Apple Will Kill the Mini-Jack
Also known as the mini-plug, mini-jack, mini-phones, the 3.5 (mm) or just the headphone jack. This thing has been around since the 1970’s [actually 1870’s!], and I’m pretty sure Apple is going to take it out back and end it within the next year. Better send the kids off!
10 Reasons why they will do it —
- It’s the main reason mobile iOS devices aren’t even thinner or smaller. Look at the Nano – almost all plug. No way they make a watch with that port. Lightning replaced the old iOS plug mainly for size, this is the next step in reducing size.
- The features of the mini-jack have already been extended by Apple as far as it can go, to pass power and controls over the 3rd ring in addition to the stereo audio.
- Mini-jack has never been known for sound quality, reliability, or interference management.
- Apple likes killing things that have become universal “lowest common denominator” standards. No one sticks up for the mini-jack anymore.
- The new thing in audio is HD digital, either from the device (Pono, Fiio, Walkman), or from an external DAC running out of the lightning port.

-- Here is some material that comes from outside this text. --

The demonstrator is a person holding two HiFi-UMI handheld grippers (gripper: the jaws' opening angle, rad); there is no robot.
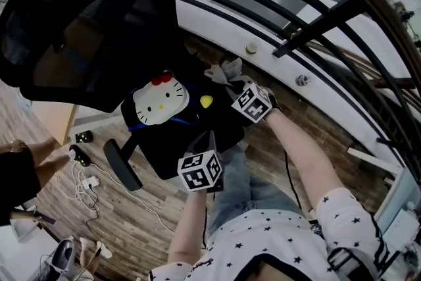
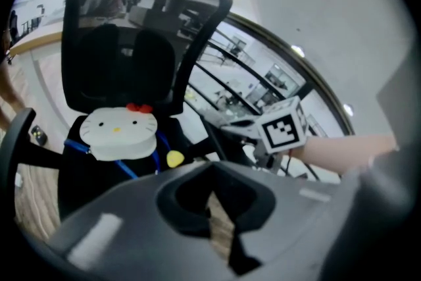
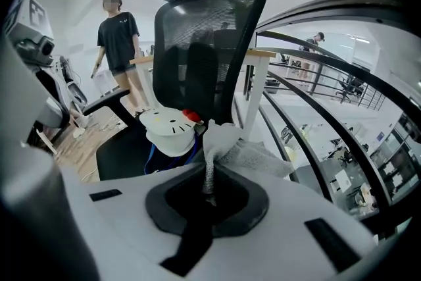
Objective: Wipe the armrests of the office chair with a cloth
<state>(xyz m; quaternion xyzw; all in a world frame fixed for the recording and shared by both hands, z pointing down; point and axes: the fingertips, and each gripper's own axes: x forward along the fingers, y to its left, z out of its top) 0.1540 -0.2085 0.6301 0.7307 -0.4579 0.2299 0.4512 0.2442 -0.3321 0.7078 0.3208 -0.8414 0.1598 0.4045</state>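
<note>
A black mesh office chair [image 1: 92,23] carries a white cat-face cushion [image 1: 160,99] on its seat. Its left armrest [image 1: 122,165] sticks out over the wooden floor. My right gripper [image 1: 234,83] is at the seat's right side, shut on a grey cloth [image 1: 224,69] that bunches over the right armrest there. In the right gripper view the cloth [image 3: 243,151] rises from between the jaws of the right gripper [image 3: 209,191]. My left gripper [image 1: 212,137] hovers at the seat's front edge. In its own view the left gripper [image 2: 217,207] has its jaws together with nothing held.
A curved black railing [image 1: 296,23] runs close behind and to the right of the chair. Cables and a power strip [image 1: 89,181] lie on the floor at left, near another person's hand [image 1: 39,164]. A person [image 3: 118,36] stands beyond the chair by a wooden desk [image 3: 151,61].
</note>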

The mini-jack doesn’t help much here, in fact most see it as a hindrance if you have to push hi-fi audio over it.
- The other new thing in audio is streaming to wireless speakers, which also doesn’t require a mini-jack.

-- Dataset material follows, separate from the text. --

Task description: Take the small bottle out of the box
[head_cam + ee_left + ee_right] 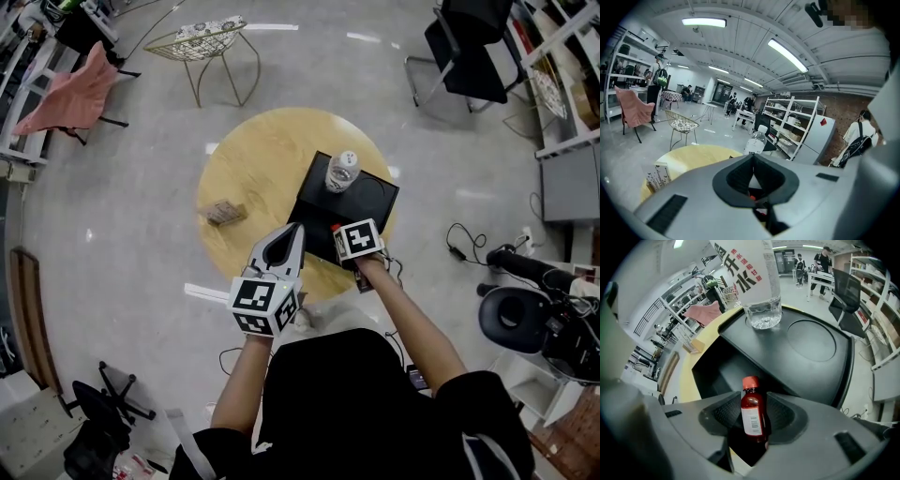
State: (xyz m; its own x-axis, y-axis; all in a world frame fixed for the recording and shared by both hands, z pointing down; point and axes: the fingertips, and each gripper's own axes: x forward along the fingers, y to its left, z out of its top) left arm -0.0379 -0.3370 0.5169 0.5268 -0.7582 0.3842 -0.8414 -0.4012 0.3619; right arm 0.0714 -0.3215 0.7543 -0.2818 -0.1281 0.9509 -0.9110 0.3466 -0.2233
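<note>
A small red bottle point(752, 416) with a red cap point(335, 228) and a white label stands upright at the dark open mouth of the black box point(811, 348). My right gripper point(753, 398) has its jaws on either side of the bottle with a little gap, so it is open. The box point(370, 202) lies on the round yellow table point(253, 159), with a large clear water bottle point(342, 171) standing on its lid. My left gripper point(297, 230) hovers by the box's near left corner, its jaws meeting at the tip point(753, 157), empty.
A small patterned carton point(225, 212) lies on the table's left side. Around the table stand a wire chair point(208, 42), a chair draped in pink cloth point(70, 94) and a black office chair point(469, 47). Shelving point(562, 103) lines the right.
</note>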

- The 3-ring mini-jack has been the culprit in most of my iOS hardware failures over the years. I haven’t had alot, but they almost always involve the mini-jack. In talking to Apple Store employees, the mini-jack seems to be the main repair item on iOS devices, so it’s ripe for replacement.
- Beats and a few others are working on headphones that have an external DAC in the headphone and connect to the iOS device with a lightning connector. Beats now is Apple, and I think this is the new model for their headphones.
- Apple’s not particularly thrilled that you can use a pair of headphones circa 1982 to listen to an iOS device. 7 years ago that compatibility was needed for acceptance, but now that the whole world has portable digital music – time to buy a new kind of headphones.
- The pushback and “outrage” over abandoning this standard (and everyone’s existing stereo crap) is something Apple can handle, and actually seems to relishes in. They will probably show how their lightning connector has much better specs and allows so many more features over the wire. They love this differentiation. They want people to see it, go ‘let me see’, and then ‘wow that’s cool’. Old timers listing the reasons this is stupid are left behind with their thumb keyboards and their floppy disks.
Bye-bye mini-jack, it’s been a good run. I think you’ll stick around on non-Apple products for the next 10-15 years but the writing is on the wall, you are about to be replaced by the lightning connector or some other digital connector.